Gratitude happens in moments when we realize how much we've been given, and how many people have contributed to our success. Nobody's an island, which is why arrogance is such a disdainful quality. The CEO taking millions of dollars in salary is standing on the backs of workers making minimum wage. He may have gotten his position because of an education and good breeding, but he surely didn't arrive there alone. All of us, regardless of our fine qualities, had help along the way. If you can't recall the people who were there in key moments then you're not thinking hard enough. I think back to the time I lost my teen daughter to suicide and how many complete strangers reached out to me; how many poured out their sympathies and prayers. Knowing that others, even complete strangers, deeply cared is what kept me afloat. I survived on their borrowed faith when I wanted so badly to silently slip beneath the waves of grief. Their tender words and wisdom became my flotation device and their practical assistance became my life preserver. I stayed alive because of their belief in me. I can never repay all the compassionate people who have accepted me unconditionally, despite my jumbled and chaotic existence. What I can do is to reach my hand out when someone else is about to go under; it's the least I can do.

There's nothing uglier than a person without compassion, and there's no more breathtaking sight than a person who quietly practices it. The word mercy is synonymous with forgiveness; wiping the slate clean.

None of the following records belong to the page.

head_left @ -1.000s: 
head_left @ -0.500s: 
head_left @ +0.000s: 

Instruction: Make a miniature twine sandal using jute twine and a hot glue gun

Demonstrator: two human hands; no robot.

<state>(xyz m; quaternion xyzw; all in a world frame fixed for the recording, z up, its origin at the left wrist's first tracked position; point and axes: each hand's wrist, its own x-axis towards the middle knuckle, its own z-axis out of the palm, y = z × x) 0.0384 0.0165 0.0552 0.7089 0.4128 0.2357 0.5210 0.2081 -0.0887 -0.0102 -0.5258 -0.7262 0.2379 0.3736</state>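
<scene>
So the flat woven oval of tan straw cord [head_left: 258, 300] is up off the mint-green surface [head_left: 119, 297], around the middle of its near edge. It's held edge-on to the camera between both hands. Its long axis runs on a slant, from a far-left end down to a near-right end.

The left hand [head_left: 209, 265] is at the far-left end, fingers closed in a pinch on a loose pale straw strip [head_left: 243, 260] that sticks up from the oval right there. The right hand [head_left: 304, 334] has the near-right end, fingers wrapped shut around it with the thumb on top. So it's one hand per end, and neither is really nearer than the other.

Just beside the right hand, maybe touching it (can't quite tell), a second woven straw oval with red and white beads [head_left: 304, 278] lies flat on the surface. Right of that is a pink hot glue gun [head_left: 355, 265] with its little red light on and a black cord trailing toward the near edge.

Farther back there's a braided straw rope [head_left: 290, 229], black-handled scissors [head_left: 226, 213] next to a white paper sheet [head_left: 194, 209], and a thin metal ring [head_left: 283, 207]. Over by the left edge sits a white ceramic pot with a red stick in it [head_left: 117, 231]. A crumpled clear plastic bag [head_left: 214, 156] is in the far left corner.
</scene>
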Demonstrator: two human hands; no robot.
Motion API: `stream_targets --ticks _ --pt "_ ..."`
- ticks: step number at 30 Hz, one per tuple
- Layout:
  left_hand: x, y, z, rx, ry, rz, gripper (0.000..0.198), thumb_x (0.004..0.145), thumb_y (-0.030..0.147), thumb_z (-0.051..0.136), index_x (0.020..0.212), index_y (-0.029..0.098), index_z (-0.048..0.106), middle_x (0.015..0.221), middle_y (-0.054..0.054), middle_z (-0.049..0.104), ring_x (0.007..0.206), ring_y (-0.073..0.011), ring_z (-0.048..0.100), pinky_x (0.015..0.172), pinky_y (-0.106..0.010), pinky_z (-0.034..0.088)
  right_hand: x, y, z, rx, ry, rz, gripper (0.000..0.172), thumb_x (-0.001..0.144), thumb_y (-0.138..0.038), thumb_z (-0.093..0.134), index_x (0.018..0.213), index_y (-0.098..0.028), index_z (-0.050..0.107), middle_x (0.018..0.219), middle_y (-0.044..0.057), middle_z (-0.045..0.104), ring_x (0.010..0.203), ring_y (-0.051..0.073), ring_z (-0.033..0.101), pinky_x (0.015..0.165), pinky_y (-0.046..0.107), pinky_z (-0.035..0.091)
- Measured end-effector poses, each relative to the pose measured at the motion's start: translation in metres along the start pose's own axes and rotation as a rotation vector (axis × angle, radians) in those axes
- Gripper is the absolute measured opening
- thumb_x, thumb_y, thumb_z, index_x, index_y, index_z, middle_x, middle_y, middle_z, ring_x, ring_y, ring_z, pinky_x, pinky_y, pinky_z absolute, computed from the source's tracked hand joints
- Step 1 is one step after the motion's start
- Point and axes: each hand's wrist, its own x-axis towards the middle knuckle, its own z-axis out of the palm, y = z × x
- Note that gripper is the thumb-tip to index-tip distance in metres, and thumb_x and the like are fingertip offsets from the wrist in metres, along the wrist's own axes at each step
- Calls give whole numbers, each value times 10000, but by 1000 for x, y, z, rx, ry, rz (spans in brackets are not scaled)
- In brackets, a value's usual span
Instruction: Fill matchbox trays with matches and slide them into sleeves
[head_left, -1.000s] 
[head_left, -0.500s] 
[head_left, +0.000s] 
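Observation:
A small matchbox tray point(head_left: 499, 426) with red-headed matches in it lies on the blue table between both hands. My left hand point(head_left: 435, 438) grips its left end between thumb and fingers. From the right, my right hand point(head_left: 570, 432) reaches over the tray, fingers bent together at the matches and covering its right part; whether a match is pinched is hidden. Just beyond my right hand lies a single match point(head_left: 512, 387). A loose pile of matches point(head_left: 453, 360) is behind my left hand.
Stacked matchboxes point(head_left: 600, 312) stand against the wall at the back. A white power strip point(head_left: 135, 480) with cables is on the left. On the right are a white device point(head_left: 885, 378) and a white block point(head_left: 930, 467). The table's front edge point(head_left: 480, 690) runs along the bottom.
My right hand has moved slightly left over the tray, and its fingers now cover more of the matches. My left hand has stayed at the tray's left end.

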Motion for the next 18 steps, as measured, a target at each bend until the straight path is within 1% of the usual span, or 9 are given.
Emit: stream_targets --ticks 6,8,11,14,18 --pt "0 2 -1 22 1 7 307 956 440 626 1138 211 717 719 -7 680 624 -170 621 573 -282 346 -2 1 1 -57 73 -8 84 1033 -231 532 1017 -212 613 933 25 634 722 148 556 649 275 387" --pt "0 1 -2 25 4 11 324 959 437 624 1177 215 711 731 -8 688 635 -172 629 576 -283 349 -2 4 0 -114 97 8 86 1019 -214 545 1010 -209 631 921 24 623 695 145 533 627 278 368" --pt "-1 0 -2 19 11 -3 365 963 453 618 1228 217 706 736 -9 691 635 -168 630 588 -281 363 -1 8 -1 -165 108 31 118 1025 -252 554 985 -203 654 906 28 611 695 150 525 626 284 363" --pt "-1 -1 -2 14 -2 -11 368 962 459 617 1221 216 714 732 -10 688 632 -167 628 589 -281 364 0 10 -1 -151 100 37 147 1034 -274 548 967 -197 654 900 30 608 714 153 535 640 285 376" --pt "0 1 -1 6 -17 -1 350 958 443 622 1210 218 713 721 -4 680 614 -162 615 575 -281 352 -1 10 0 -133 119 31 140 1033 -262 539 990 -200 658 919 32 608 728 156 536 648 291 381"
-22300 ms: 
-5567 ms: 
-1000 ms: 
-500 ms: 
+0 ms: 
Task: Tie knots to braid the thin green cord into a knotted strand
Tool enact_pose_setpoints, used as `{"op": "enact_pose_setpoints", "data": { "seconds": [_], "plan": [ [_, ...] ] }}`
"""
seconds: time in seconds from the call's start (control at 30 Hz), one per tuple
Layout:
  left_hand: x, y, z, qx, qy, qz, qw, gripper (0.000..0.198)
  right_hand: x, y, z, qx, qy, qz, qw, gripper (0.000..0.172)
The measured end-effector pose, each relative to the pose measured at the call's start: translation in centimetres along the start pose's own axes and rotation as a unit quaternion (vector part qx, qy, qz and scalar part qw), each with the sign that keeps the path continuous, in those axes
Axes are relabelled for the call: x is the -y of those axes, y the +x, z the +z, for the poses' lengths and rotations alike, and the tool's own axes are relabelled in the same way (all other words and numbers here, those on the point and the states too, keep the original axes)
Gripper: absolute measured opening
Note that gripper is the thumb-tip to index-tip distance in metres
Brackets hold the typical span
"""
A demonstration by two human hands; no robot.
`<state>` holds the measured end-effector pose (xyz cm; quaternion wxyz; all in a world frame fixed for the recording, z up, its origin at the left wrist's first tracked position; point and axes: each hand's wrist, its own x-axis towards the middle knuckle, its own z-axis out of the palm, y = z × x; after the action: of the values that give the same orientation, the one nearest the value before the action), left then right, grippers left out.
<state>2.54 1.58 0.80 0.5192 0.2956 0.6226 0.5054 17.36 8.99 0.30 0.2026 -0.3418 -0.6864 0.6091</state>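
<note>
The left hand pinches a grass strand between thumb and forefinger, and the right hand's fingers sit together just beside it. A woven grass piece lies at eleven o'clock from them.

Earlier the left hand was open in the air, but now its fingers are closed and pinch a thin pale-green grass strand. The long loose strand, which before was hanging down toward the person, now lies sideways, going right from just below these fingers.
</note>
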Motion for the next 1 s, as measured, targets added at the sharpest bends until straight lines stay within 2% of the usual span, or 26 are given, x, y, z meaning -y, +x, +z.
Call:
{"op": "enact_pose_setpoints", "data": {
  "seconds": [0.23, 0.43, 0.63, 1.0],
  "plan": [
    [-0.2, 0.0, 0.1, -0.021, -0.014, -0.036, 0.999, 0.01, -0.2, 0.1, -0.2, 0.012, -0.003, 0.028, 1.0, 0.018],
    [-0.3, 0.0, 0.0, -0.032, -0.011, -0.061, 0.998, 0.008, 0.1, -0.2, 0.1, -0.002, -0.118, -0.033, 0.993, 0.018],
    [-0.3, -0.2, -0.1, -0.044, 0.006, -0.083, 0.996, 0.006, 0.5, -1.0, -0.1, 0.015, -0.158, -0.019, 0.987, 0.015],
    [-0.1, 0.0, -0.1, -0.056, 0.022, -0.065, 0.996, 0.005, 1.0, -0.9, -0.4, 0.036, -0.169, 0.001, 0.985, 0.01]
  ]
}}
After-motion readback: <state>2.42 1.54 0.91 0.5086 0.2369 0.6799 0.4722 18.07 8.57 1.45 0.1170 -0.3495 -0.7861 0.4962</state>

Mercy means leniency; not being overly heavy-handed if you can help it. Mercy is gentle and shows tolerance and forbearance of others' failures. When we're laser-beam focused on our own worries, people around us don't even register on our radar. Key to tapping our innate tenderness is being aware of other's pain. If we are always concentrating on our own worries and gripes, there's no room for mercy in our hearts. The Christian tradition tells the story of Christ's birth, that there was no room in the Inn, no place for Christ to be born...nobody was willing to make room for him. Christ's birth showed us that mercy is only born in hearts that make room for tenderness, hearts that have been swept clean by the bristles and pain and a humbled existence. Your ability to shine with a quiet glow is dependent on how much compassion resides in your heart. Spiritual teachers of all traditions have advocated self-denial for a reason. Forgetting yourself is key to finding compassion and seeing other people.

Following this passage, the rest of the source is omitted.